Task prompt – To complete this task, print all the data below exactly but leave out the images.

Raw data –
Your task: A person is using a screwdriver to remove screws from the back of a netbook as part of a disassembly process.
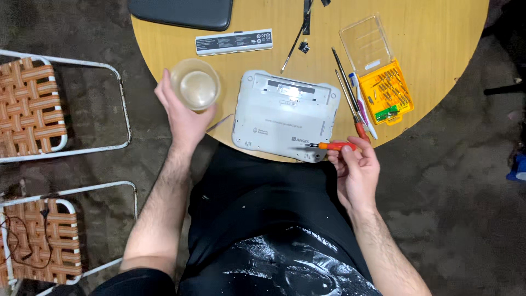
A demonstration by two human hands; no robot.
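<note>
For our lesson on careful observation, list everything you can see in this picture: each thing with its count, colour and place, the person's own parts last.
table: 1, light wood, round, top of view
laptop: 1, white, upside down at the table's near edge
battery: 1, white and black, above the laptop
dark case: 1, dark grey, top edge
bit box: 1, yellow with clear lid open, right of the laptop
loose tools: several, thin, between laptop and bit box
cup: 1, clear, in the left hand
screwdriver: 1, orange handle, in the right hand, tip over the laptop's near corner
chairs: 2, white frames with orange webbing, on the left
left hand: fingers around the cup
right hand: fingers on the screwdriver
</note>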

Answer box –
Your task: A person is using a screwdriver to remove screws from the back of a netbook as part of a disassembly process.
A demonstration by two human hands; no robot.
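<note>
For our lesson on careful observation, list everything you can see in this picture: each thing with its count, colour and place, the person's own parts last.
table: 1, light wood, round, top of view
laptop: 1, white, upside down at the table's near edge
battery: 1, white and black, above the laptop
dark case: 1, dark grey, top edge
bit box: 1, yellow with clear lid open, right of the laptop
loose tools: several, thin, between laptop and bit box
cup: 1, clear, in the left hand
screwdriver: 1, orange handle, in the right hand, tip over the laptop's near corner
chairs: 2, white frames with orange webbing, on the left
left hand: fingers around the cup
right hand: fingers on the screwdriver
</note>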

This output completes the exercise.